Skip to Israel's war against Hamas in Gaza. In the 2014 fighting, the Obama administration blocked a transfer of AGM-114 Hellfire missiles to Israel out of concern inside the White House and State Department over civilian casualties in Gaza. Eventually, the missiles were released, and deliveries resumed in September 2014.
After Hamas's October 7, 2023, invasion and massacre of 1,200 Israelis, the Biden Administration showed similar concerns over civilian casualties. It cautioned "don't" retaliate. It warned Israel against capturing the Philadelphi Corridor along the Egyptian border, under and through which Hamas smuggled weaponry and fighters. Expansive operations against Hamas in the Rafah area were opposed, and in 2024, Biden blocked the sale of heavy munitions to Israel. Washington claimed the humanitarian and diplomatic costs outweighed the military gains. (Six Israeli hostages were executed in Rafah's tunnels, and Hamas leader Yahya Sinwar was killed there.)
Again and again, Washington has supported Israel's security while opposing Israeli efforts to achieve what Israeli leaders regarded as a decisive victory. American presidents often viewed complete Israeli victory as creating larger strategic problems.
The Trump Administration's recent diplomatic decisions are puzzling. Maybe Israeli planners and international affairs analysts should accept as axiomatic that American strategic priorities and diplomatic objectives may override Israeli military preferences even in the friendliest of Administrations. This reality should be treated as a practical constant rather than a surprise. Recognizing that constraint enables more realistic planning, clearer communication with allies, and a better understanding of how military options translate into diplomatic outcomes. Accepting the persistent tension between near-term military aims and longer-term geopolitical calculations will help frame policies that advance both Israeli security and regional stability.

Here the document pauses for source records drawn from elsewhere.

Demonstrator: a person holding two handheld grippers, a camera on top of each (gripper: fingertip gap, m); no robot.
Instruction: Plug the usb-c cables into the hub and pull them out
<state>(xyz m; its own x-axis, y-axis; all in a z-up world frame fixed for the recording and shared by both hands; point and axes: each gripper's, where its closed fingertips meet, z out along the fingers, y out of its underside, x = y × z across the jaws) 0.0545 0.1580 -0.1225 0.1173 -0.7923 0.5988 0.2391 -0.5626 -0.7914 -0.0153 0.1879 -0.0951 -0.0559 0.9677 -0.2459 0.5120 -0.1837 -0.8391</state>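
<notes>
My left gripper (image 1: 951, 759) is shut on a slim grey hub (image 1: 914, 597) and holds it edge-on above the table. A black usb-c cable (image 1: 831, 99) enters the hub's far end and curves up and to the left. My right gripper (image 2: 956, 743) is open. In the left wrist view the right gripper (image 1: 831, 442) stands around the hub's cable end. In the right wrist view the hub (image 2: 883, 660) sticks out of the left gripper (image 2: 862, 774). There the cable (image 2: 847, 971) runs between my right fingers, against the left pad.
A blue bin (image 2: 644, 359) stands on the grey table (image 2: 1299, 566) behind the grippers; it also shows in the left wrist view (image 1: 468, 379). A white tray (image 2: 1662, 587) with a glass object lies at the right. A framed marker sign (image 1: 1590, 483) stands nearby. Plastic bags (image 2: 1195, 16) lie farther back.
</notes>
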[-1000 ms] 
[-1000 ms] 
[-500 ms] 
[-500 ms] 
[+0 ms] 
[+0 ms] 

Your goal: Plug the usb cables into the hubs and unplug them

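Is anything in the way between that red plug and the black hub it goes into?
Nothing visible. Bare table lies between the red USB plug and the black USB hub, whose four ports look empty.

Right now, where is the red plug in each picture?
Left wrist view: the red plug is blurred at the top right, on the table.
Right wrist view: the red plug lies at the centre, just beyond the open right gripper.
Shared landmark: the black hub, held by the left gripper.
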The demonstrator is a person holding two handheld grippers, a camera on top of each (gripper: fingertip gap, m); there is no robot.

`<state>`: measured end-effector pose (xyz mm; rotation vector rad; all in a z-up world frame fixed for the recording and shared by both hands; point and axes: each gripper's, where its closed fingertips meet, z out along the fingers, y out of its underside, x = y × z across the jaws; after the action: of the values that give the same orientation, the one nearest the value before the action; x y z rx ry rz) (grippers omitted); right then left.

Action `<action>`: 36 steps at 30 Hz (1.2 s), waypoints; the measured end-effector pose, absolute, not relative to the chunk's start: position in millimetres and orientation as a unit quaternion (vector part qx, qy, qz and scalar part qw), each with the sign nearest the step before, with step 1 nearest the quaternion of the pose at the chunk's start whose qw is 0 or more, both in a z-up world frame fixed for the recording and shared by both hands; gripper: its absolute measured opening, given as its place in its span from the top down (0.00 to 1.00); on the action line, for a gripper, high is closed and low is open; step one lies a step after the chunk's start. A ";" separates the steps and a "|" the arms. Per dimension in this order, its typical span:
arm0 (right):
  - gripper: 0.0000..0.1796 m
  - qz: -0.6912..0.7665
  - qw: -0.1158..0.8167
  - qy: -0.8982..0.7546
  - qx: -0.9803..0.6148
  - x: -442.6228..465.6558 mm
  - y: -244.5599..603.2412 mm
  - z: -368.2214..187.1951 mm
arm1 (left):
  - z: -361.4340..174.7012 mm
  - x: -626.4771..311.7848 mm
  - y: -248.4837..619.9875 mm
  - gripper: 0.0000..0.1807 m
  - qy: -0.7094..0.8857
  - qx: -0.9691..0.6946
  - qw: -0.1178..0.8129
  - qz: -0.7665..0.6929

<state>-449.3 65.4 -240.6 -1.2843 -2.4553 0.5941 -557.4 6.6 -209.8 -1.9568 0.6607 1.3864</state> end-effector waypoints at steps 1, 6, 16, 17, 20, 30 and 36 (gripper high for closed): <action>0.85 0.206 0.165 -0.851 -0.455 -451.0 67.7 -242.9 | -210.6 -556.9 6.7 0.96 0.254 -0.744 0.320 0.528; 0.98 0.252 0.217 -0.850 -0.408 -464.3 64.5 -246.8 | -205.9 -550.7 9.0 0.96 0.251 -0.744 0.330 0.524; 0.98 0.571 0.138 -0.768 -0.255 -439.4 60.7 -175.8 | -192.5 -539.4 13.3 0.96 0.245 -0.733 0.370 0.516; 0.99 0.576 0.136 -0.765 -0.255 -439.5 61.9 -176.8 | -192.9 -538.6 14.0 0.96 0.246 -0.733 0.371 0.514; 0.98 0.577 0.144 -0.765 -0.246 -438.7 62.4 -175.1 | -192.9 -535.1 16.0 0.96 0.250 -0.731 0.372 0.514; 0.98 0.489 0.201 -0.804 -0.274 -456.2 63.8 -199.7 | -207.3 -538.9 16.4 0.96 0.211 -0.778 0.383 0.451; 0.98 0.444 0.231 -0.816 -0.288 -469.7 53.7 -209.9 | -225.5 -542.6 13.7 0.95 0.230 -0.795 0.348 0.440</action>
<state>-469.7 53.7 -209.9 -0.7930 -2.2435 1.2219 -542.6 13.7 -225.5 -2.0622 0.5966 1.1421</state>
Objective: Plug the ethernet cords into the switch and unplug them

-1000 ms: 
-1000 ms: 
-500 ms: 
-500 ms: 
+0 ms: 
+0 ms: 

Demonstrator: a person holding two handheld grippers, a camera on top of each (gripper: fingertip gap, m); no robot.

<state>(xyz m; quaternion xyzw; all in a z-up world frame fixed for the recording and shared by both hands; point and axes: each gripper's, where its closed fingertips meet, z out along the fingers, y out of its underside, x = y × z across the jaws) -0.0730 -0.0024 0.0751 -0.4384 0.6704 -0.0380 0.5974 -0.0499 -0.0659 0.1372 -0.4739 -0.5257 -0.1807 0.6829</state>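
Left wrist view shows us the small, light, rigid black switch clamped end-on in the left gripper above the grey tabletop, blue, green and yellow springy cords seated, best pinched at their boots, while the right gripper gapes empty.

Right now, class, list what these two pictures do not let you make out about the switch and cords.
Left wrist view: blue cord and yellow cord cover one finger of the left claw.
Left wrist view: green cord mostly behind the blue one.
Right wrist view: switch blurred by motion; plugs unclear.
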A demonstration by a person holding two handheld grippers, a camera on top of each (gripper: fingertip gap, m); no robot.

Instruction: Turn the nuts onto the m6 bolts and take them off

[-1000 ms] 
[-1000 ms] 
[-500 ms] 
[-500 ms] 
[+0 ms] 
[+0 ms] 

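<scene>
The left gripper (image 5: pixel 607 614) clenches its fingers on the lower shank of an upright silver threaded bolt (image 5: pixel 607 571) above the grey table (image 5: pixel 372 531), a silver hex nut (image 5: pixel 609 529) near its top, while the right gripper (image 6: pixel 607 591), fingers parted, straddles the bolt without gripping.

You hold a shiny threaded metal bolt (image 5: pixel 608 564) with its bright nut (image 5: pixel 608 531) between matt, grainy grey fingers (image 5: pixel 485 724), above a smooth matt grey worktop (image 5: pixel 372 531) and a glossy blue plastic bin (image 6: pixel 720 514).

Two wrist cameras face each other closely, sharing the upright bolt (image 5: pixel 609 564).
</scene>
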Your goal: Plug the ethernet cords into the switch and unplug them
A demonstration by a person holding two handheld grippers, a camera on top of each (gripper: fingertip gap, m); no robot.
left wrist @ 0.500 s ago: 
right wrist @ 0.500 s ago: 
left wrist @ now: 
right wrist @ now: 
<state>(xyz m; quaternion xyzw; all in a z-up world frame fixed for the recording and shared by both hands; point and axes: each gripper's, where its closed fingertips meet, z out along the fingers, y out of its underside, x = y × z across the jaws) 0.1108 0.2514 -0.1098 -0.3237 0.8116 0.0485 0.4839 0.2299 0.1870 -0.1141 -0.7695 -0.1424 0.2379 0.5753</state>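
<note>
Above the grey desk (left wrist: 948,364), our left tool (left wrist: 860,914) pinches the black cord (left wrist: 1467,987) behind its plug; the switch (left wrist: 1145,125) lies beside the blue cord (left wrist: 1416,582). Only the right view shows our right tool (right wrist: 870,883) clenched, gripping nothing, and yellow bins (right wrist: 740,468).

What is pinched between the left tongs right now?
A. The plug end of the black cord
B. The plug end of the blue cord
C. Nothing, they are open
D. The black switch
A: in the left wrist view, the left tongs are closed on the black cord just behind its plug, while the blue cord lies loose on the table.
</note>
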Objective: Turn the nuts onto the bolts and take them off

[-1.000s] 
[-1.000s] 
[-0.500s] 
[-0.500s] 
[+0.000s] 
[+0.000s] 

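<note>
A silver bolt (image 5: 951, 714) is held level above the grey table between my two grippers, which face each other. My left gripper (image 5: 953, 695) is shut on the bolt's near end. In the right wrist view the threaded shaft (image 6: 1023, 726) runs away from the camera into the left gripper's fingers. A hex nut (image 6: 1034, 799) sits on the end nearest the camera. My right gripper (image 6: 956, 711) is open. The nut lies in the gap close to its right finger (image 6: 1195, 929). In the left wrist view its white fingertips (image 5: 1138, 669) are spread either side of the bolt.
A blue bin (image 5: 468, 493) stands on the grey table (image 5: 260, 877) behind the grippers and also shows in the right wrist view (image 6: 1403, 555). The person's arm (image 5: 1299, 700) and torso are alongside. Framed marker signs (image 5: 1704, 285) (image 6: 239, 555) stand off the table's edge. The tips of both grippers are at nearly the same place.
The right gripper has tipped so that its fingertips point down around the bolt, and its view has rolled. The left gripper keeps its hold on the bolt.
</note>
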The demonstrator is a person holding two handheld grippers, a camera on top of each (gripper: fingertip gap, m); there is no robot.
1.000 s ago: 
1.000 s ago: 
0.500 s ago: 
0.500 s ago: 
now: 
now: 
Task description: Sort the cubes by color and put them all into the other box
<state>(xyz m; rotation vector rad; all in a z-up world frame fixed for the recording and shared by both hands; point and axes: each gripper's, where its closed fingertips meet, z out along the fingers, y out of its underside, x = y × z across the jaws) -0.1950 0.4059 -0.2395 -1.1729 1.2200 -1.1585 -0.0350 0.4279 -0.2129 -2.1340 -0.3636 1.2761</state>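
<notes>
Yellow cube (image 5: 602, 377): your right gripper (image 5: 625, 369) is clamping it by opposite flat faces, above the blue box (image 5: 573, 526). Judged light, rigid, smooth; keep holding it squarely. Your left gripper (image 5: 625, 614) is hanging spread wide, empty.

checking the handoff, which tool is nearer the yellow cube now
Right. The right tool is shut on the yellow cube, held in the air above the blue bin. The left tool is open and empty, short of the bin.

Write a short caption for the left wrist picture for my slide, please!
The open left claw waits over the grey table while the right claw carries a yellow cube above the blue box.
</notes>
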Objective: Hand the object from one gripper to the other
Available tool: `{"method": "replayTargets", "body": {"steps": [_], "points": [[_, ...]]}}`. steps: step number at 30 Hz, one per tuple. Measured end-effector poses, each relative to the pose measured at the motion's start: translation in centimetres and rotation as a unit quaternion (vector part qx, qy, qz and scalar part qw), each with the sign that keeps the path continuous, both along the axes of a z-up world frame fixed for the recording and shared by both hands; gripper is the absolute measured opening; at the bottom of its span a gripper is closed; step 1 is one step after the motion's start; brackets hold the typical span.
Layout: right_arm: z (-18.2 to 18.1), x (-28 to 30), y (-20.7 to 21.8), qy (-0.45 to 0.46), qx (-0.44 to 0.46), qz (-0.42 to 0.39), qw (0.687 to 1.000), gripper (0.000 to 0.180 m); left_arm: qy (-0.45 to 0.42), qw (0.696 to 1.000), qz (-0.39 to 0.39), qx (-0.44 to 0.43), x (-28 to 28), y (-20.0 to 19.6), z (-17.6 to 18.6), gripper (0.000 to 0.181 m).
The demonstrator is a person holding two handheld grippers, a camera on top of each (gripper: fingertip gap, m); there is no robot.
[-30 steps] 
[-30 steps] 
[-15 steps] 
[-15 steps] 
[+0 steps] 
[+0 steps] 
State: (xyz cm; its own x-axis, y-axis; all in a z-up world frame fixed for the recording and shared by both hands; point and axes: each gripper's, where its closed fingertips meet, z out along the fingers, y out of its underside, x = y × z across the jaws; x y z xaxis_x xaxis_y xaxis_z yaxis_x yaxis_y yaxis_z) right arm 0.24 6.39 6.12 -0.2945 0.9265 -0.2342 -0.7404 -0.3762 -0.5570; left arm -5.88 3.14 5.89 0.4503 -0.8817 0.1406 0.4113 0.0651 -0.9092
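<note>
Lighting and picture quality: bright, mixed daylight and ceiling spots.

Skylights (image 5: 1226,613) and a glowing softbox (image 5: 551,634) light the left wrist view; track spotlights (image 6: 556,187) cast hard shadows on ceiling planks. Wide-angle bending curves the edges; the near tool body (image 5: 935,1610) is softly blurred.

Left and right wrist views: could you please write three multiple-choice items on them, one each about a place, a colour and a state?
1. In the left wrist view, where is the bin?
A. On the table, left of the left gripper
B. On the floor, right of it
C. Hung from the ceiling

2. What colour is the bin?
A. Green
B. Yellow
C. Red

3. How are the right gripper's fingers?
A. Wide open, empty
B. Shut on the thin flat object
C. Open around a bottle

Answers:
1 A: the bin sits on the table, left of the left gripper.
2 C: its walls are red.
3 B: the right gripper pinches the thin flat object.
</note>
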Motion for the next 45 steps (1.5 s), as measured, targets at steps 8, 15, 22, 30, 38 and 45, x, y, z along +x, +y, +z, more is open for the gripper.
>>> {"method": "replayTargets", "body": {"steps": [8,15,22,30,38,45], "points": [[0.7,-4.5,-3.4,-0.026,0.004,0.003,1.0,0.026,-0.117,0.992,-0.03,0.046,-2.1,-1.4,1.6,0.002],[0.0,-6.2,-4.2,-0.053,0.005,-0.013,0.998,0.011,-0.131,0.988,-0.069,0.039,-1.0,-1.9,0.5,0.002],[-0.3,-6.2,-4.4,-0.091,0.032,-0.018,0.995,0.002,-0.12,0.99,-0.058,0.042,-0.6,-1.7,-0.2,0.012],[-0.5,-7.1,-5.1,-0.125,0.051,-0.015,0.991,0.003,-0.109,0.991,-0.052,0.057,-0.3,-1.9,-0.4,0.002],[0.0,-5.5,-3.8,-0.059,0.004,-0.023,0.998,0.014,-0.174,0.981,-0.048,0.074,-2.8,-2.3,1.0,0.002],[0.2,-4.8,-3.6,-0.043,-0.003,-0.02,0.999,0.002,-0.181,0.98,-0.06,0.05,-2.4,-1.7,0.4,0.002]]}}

In sum, the recurrent "rule" of American diplomacy toward Israel is a dual commitment: sustain Israel's security and capacity to deter, while exercising influence to prevent outcomes Washington judges deleterious to broader regional or global interests. That rule, exercised differently by each administration, remains central to understanding U.S.-Israeli relations and the limits within which Israeli military choices are likely to operate.
Lenny Ben-David has been analyzing Middle East affairs for more than 50 years as an AIPAC official, Israeli diplomat, and research fellow at the Jerusalem Center for Strategic Affairs. He published American Interests in the Holy Land Revealed in Early Photographs 1840-1940 and is writing Secrets of World War I in the Holy Land.